*** Opening of Data ***

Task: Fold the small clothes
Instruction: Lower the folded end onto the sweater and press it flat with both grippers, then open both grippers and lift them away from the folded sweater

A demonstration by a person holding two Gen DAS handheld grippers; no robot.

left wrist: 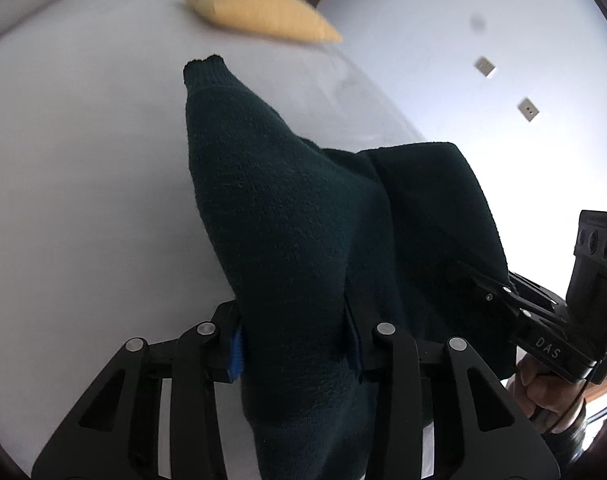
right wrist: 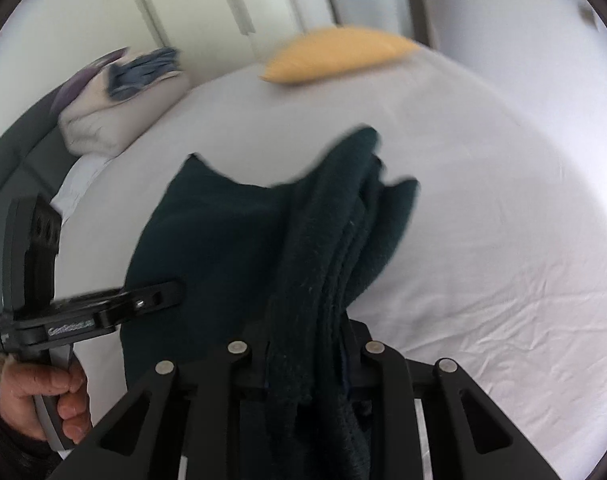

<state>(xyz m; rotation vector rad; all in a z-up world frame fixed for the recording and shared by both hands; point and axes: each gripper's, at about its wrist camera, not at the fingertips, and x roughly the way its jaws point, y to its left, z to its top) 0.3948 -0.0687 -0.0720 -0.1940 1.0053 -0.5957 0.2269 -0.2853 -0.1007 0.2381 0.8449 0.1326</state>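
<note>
A dark green knitted sweater (left wrist: 287,208) hangs lifted above the white bed sheet (left wrist: 83,168), gripped at two places. My left gripper (left wrist: 295,320) is shut on a bunched part of it, and a blue pad (left wrist: 235,354) presses the knit. One sleeve with its cuff (left wrist: 203,68) points away from me. My right gripper (right wrist: 307,332) is shut on a thick fold of the same sweater (right wrist: 327,240). In the left wrist view the right gripper (left wrist: 475,280) bites the cloth's right side. In the right wrist view the left gripper (right wrist: 171,292) holds the left side.
A yellow cushion (left wrist: 259,10) (right wrist: 335,54) lies at the far end of the bed sheet (right wrist: 483,248). A patterned pillow (right wrist: 115,96) sits at the far left by a dark bed frame (right wrist: 7,168). Wall sockets (left wrist: 528,109) are on the right. A hand (right wrist: 43,396) grips each handle.
</note>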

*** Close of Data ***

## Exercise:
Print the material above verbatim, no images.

## Answer for the task:
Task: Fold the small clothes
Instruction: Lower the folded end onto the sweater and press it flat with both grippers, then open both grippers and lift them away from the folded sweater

A demonstration by a person holding two Gen DAS handheld grippers; no robot.

left wrist: 
right wrist: 

<state>(xyz m; rotation vector rad; all in a z-up world frame fixed for the recording and shared by both hands; point and axes: each gripper's, at about its wrist camera, not at the fingertips, and x roughly the way its jaws point, y to its left, z to its top) 0.3948 -0.0687 -0.0720 -0.1940 1.0053 -0.5957 0.2269 -0.2853 -0.1007 0.2381 0.8449 0.1326</state>
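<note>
A dark green knitted sweater (left wrist: 287,208) hangs lifted above the white bed sheet (left wrist: 83,168), gripped at two places. My left gripper (left wrist: 295,320) is shut on a bunched part of it, and a blue pad (left wrist: 235,354) presses the knit. One sleeve with its cuff (left wrist: 203,68) points away from me. My right gripper (right wrist: 307,332) is shut on a thick fold of the same sweater (right wrist: 327,240). In the left wrist view the right gripper (left wrist: 475,280) bites the cloth's right side. In the right wrist view the left gripper (right wrist: 171,292) holds the left side.
A yellow cushion (left wrist: 259,10) (right wrist: 335,54) lies at the far end of the bed sheet (right wrist: 483,248). A patterned pillow (right wrist: 115,96) sits at the far left by a dark bed frame (right wrist: 7,168). Wall sockets (left wrist: 528,109) are on the right. A hand (right wrist: 43,396) grips each handle.
</note>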

The complete answer has now been given.